With their conciseness, Lien’s films CALL OF BEAUTY (2016) and CALL OF COMFORT (2018) imitate the product-like nature of this and similar formats through their appeal, simple-mindedness and catchiness. But her aim is to offer more than just fun; through her exaggerations and excesses she poses feminist questions, as well as those about body politics and spirituality. And then, right in the middle of her trilogy, comes a brutal rupture: The animated film CALL OF CUTENESS (2017) works as an affront to cuteness, as an antithesis of imitation and citation. The film uses counter-images to those in the usual cat videos that could hardly be more drastic or severe: With animal bodies being dissected and spayed, drowned, kept captive and eviscerated.

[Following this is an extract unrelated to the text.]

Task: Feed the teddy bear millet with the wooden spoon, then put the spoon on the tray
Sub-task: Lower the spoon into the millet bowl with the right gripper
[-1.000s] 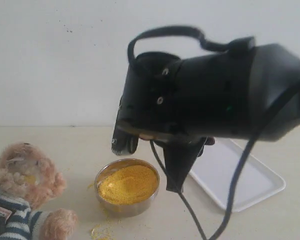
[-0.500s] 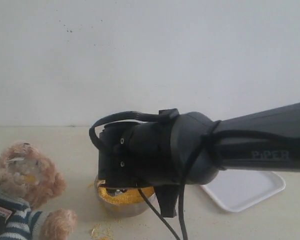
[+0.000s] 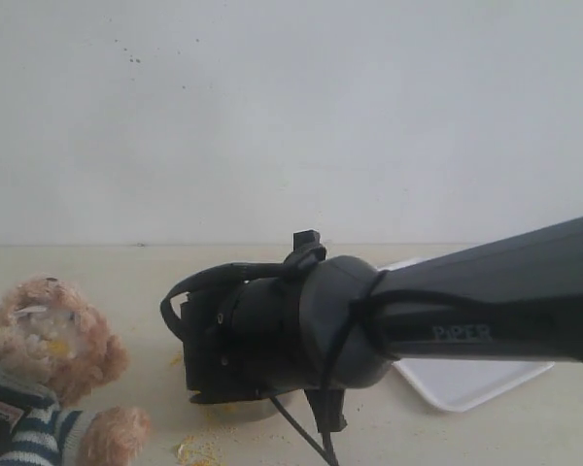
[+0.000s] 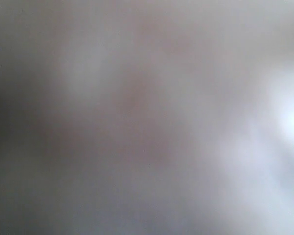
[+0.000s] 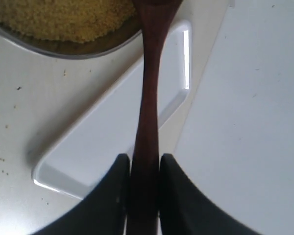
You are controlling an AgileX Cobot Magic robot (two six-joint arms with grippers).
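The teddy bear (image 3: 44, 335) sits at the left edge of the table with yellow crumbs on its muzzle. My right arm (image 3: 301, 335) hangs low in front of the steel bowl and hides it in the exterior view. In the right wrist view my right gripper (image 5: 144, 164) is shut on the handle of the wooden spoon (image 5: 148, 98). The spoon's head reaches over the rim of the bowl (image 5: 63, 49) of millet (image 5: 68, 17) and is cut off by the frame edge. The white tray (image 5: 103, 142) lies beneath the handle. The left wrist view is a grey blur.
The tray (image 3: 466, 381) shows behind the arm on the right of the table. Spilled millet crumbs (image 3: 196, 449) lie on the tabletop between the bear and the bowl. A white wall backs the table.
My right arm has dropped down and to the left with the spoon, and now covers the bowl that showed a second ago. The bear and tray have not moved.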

In these three films, the aesthetic range of an exceptionally versatile and form-conscious filmmaker unfolds, of an artist who is only at the start of her career yet has already generated one of the greatest German short film successes over the last few years: Following its premiere at the Berlinale, CALL OF CUTENESS has been screened at more than 100 international film festivals and made Brenda Lien one of the most visible young talents on the local scene. Yet for that, it becomes clear in conversation with her that no automatizing should be expected from her. Quite the opposite: Her films emerge independently and step by step from critical self-questioning, in addition to her developing them, recording the soundtracks and animating them herself to a large extent. And in terms of their methodical diverseness, in fact her works pose fundamental questions that address cinema.
Above and beyond her aesthetic methods, Lien also reflects on which modes of perception she is confronted with as a film artist in the festival and art world. At screenings of CALL OF CUTENESS, for instance, she has found herself facing outright exasperation: After the great enthusiasm generated by her critical exploration of “women’s issues” in CALL OF BEAUTY, her second work CALL OF CUTENESS has triggered off irritation again and again. With it seeming that the festival audiences expect appropriate subjects from a young artist, rather than a shock film.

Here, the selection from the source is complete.